[[ Data under study, beginning ]]

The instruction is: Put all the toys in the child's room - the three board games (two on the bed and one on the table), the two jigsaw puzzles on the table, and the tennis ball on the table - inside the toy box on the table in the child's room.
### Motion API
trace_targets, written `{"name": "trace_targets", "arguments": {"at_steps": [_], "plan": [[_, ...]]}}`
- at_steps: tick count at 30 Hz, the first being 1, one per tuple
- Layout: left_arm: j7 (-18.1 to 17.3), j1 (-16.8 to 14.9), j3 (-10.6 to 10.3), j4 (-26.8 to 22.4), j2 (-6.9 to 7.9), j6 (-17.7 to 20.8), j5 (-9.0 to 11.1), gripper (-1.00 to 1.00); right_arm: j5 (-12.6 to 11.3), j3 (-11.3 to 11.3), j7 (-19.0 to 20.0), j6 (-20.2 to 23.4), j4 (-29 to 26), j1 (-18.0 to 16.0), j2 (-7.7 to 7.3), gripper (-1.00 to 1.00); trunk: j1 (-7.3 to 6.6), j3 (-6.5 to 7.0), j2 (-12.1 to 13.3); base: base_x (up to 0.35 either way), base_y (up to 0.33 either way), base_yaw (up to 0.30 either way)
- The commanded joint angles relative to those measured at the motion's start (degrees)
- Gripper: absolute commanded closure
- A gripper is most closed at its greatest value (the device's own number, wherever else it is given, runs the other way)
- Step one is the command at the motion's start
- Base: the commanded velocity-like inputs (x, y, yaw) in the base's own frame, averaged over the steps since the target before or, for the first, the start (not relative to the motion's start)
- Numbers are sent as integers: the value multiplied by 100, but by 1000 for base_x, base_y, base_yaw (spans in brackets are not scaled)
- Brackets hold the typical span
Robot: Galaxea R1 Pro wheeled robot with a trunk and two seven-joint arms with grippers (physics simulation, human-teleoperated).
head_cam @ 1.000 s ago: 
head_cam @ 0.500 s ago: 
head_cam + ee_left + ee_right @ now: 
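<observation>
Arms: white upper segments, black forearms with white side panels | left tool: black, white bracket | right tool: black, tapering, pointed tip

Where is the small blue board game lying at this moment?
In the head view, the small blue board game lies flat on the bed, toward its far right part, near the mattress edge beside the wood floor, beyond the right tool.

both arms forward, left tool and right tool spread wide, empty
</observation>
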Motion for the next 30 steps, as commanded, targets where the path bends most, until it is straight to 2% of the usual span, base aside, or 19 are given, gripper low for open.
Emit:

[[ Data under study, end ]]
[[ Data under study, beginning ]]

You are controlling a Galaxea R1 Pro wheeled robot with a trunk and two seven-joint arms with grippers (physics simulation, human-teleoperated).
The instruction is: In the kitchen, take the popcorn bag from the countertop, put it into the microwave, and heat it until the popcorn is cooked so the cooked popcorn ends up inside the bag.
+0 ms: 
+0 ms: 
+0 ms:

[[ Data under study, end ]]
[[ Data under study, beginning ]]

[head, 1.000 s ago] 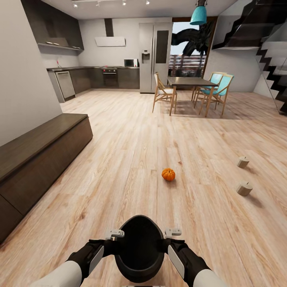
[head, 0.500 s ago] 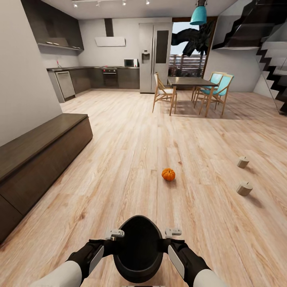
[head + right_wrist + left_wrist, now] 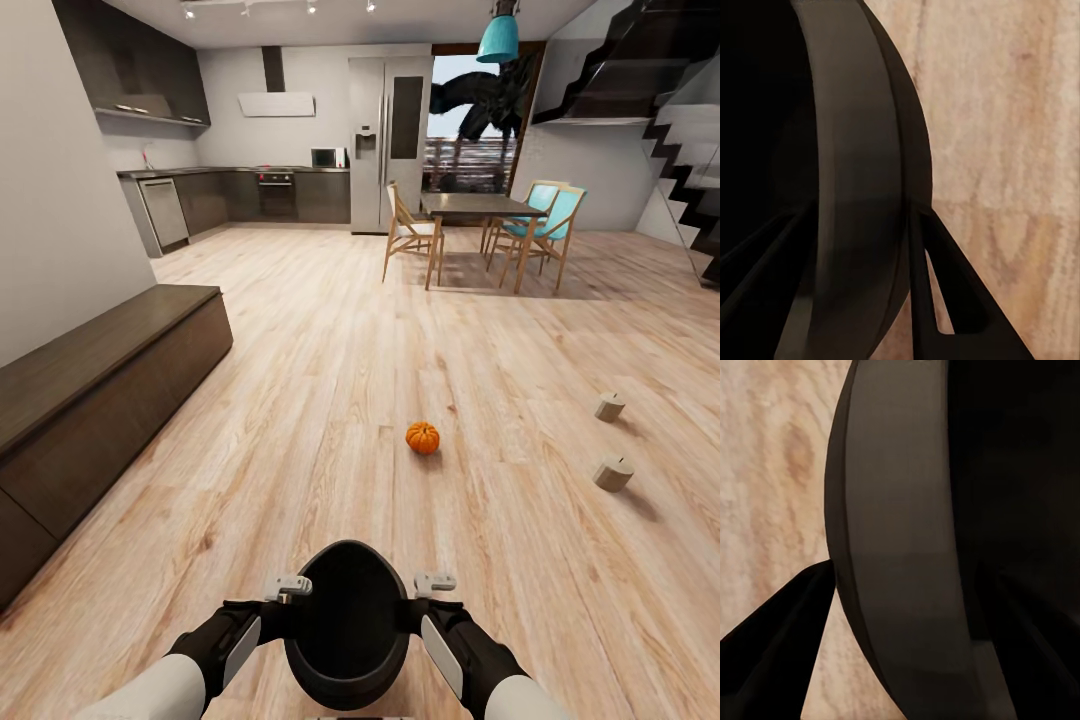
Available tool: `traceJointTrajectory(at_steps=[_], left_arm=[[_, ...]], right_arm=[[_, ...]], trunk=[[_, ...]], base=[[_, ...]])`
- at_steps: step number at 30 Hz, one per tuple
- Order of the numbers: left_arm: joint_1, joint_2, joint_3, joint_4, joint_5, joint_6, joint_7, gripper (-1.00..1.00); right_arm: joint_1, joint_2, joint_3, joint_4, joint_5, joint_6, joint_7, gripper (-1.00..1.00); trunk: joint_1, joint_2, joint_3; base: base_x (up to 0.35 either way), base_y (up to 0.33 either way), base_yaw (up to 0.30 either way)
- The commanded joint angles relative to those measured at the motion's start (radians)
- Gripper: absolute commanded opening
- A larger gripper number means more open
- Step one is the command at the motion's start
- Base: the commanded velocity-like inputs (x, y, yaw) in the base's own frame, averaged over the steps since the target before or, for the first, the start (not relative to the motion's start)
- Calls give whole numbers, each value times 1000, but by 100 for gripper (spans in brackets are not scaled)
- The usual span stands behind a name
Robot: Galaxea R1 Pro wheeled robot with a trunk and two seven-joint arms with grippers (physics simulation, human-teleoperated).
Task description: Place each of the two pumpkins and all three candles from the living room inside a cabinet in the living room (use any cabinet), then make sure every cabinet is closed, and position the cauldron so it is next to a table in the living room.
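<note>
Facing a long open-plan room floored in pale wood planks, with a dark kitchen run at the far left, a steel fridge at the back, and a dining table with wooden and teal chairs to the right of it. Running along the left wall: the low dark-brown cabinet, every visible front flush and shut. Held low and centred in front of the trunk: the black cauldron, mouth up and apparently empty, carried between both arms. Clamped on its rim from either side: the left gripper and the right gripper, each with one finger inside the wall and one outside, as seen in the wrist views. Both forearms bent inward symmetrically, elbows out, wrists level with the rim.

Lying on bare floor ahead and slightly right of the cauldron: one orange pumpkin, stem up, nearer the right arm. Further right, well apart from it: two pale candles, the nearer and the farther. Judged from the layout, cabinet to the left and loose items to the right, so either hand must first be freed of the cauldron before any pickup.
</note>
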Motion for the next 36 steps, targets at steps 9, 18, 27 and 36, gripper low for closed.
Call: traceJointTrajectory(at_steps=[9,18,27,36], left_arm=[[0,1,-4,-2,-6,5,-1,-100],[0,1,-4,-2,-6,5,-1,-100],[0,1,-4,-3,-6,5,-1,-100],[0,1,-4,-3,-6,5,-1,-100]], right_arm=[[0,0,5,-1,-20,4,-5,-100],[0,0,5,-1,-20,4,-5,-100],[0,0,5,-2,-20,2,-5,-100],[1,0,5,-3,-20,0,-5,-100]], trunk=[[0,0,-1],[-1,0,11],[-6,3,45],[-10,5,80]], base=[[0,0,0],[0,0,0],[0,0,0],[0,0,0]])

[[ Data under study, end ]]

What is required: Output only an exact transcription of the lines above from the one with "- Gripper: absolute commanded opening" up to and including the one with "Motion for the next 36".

Response below:
- Gripper: absolute commanded opening
- A larger gripper number means more open
- Step one is the command at the motion's start
- Base: the commanded velocity-like inputs (x, y, yaw) in the base's own frame, averaged over the steps since the target before or, for the first, the start (not relative to the motion's start)
- Calls give whole numbers, each value times 1000, but by 100 for gripper (spans in brackets are not scaled)
- The usual span stands behind a name
Robot: Galaxea R1 Pro wheeled robot with a trunk and two seven-joint arms with grippers (physics simulation, human-teleoperated).
Task description: Place each of the two pumpkins and all three candles from the living room inside a cabinet in the living room (use any cabinet), then make sure every cabinet is closed, and position the cauldron so it is next to a table in the living room.
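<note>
Facing a long open-plan room floored in pale wood planks, with a dark kitchen run at the far left, a steel fridge at the back, and a dining table with wooden and teal chairs to the right of it. Running along the left wall: the low dark-brown cabinet, every visible front flush and shut. Held low and centred in front of the trunk: the black cauldron, mouth up and apparently empty, carried between both arms. Clamped on its rim from either side: the left gripper and the right gripper, each with one finger inside the wall and one outside, as seen in the wrist views. Both forearms bent inward symmetrically, elbows out, wrists level with the rim.

Lying on bare floor ahead and slightly right of the cauldron: one orange pumpkin, stem up, nearer the right arm. Further right, well apart from it: two pale candles, the nearer and the farther. Judged from the layout, cabinet to the left and loose items to the right, so either hand must first be freed of the cauldron before any pickup.
</note>
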Motion for the next 36 steps, targets at steps 9, 18, 27 and 36, gripper low for closed.

That completes the response to the exercise.